Galaxy Note 7 was at the heart of the biggest recall in mobile history, and Samsung is atoning for its mistake. The company opened a casting call, urging owners of the flamboyant device to share their experiences in an advert.
The company hopes that the video ad would dampen the damage and irritation caused by the inflammable Galaxy Note 7.
As many as 2.5 million Note 7 phablets were subject to recall earlier this year. The massive exchange program started only a few weeks after the product landed on shelves, as it became clear that the smartphone sported batteries that had a penchant for overheating and even exploding.
Samsung acknowledges that its clients were grieved by the incidents, and is making an attempt at rebuilding the Note's reputation.
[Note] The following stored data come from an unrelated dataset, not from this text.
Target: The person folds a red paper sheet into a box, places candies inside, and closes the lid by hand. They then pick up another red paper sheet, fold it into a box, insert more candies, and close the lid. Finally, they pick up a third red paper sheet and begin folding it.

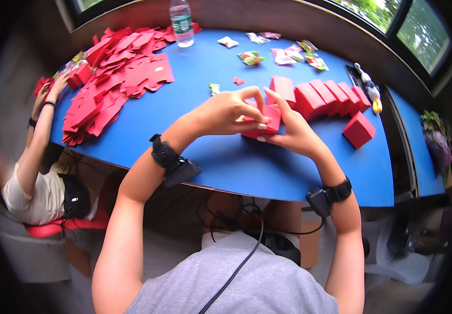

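Note:
Between my two hands is a small red box (273, 121), low over the blue table (210, 162). My left hand (232, 112) comes from the left, its fingers bent and pressed at the top and near side of the box. My right hand (295, 128) grips the box from the right, with the thumb below and a finger along the far side. Just beyond my right hand stands another red box (283, 90). A row of several red boxes (310, 99) leans to the right of it, and a single red box (359, 130) sits nearer the right edge.
Flat red pieces (116, 78) are heaped at the left. A water bottle (182, 23) stands at the back, near scattered wrapped candies (251, 58). A small toy figure (370, 89) lies at the right edge. Another person's hands (53, 89) hold red boxes at the far left.

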A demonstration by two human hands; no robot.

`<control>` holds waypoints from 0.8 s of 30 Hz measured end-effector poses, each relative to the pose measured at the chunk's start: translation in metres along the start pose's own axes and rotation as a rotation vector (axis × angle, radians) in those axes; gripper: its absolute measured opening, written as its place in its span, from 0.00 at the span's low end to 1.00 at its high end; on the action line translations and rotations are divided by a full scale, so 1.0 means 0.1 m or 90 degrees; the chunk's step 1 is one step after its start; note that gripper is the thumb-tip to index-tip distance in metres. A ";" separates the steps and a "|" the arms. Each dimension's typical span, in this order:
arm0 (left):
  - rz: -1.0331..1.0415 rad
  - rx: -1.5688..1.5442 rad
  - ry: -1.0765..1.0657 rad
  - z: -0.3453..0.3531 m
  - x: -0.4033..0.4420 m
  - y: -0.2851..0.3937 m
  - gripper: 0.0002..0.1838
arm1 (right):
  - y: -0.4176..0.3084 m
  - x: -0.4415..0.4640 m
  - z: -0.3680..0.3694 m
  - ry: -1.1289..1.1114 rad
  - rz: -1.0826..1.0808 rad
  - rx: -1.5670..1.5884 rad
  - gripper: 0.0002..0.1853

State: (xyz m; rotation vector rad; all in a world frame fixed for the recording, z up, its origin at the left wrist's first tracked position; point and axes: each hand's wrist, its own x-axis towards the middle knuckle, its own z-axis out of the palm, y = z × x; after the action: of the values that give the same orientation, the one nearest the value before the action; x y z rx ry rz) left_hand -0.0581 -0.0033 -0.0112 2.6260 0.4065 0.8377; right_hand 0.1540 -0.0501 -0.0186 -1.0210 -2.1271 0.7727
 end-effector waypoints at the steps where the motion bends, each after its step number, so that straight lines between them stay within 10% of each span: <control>1: -0.005 -0.022 -0.011 -0.03 -0.01 0.00 0.08 | 0.00 0.00 -0.02 0.010 -0.039 -0.067 0.45; 9: -0.090 0.090 0.113 -0.38 -0.09 -0.31 0.13 | -0.14 -0.05 -0.12 0.069 -0.009 -0.249 0.26; 17: -0.875 0.582 0.427 -1.23 -1.31 -1.51 0.22 | -0.20 -0.07 -0.15 0.150 0.029 -0.426 0.25; 21: -0.926 0.625 0.611 -1.29 -1.70 -1.63 0.14 | -0.19 -0.09 -0.15 0.157 0.057 -0.446 0.26; 24: -1.020 0.569 0.432 -1.32 -1.75 -1.74 0.20 | -0.22 -0.08 -0.16 0.164 0.065 -0.449 0.26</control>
State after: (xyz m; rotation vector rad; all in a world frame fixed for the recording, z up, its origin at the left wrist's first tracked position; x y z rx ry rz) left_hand -0.3024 0.1196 -0.0692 1.3464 2.9188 0.8609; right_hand 0.1604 -0.0648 0.0043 -1.4960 -2.1588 -0.1046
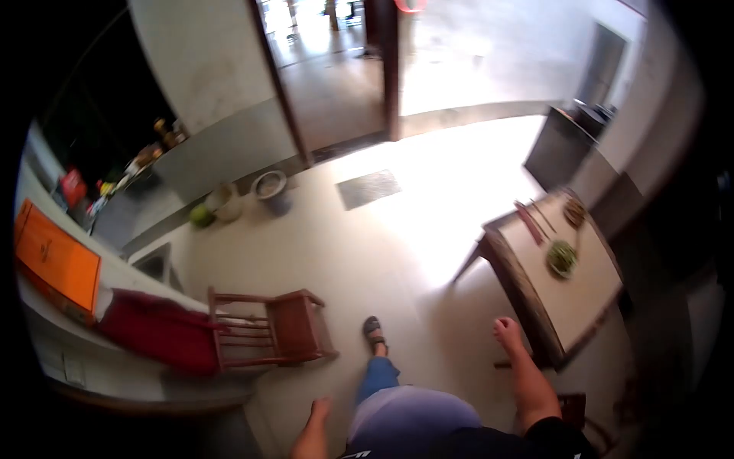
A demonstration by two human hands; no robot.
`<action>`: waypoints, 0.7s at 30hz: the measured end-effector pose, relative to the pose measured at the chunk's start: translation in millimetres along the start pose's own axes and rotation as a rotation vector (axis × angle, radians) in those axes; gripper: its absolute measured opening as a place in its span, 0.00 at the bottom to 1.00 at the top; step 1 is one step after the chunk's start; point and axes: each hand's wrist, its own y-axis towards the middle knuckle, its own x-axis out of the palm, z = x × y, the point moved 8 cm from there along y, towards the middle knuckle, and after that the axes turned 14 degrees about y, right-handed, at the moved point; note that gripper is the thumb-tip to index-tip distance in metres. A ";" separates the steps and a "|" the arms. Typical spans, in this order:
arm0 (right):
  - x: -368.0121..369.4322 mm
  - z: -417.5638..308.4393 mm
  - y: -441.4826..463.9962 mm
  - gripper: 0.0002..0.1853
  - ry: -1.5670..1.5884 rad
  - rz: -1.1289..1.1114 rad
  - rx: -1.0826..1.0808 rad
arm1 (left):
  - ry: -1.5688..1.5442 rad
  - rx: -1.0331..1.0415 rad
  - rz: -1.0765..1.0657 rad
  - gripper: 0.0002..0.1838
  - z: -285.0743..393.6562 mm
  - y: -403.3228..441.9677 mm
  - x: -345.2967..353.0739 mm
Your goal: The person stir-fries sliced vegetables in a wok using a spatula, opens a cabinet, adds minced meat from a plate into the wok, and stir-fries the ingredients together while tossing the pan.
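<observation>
My right hand [506, 333] hangs beside the left edge of a wooden table [581, 306], with its fingers curled in and no object visible in them. On that table are a bowl of green vegetables [562, 259], a brown dish of food [574, 213] and a reddish-brown long strip [528, 222]. Low in the view, my left hand [321, 408] is down by my side; it is blurred and its fingers do not show clearly. A wooden chair [294, 329] stands ahead of it to the left.
A doorway [332, 92] opens at the far wall, with a floor mat [368, 189] before it. Buckets [271, 191] and a green round thing [202, 216] line the left wall. An orange box [57, 256] and dark red cloth [160, 329] lie left. A dark cabinet [558, 149] stands far right.
</observation>
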 end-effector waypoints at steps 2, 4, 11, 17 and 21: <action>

In order to succeed, the OEM wants people who have bought the device to appear in an advert.
O'Connor Casting is the agency that is at the helm of the project.
In its call to action, the agency asks current or former owners of the Note to "share their experiences with the Galaxy Note 7, the Note 7 recall and their overall experience with Samsung." A proof of ownership will be required from the selected candidates.
The final ad will be shot in New York, with those selected to appear in it getting paid $600 or more. To put it in perspective, a new Galaxy Note 7 from AT&T costs $879.99, getting one from T-Mobile or Sprint costs $849.99, with Verizon standing in the middle at $864.
Additionally, travel and accommodation during the project will be provided by Samsung. The advert is scheduled for shooting sometime between Oct. 7 and Oct. 17.
Interview dates are on Oct. 5 to 7 (Wednesday to Friday), with all the interviews scheduled to take place at O'Connor Casting Company. The casting agency, which is based in Chicago, notes that residents from outside the Windy City can also participate by submitting a video application.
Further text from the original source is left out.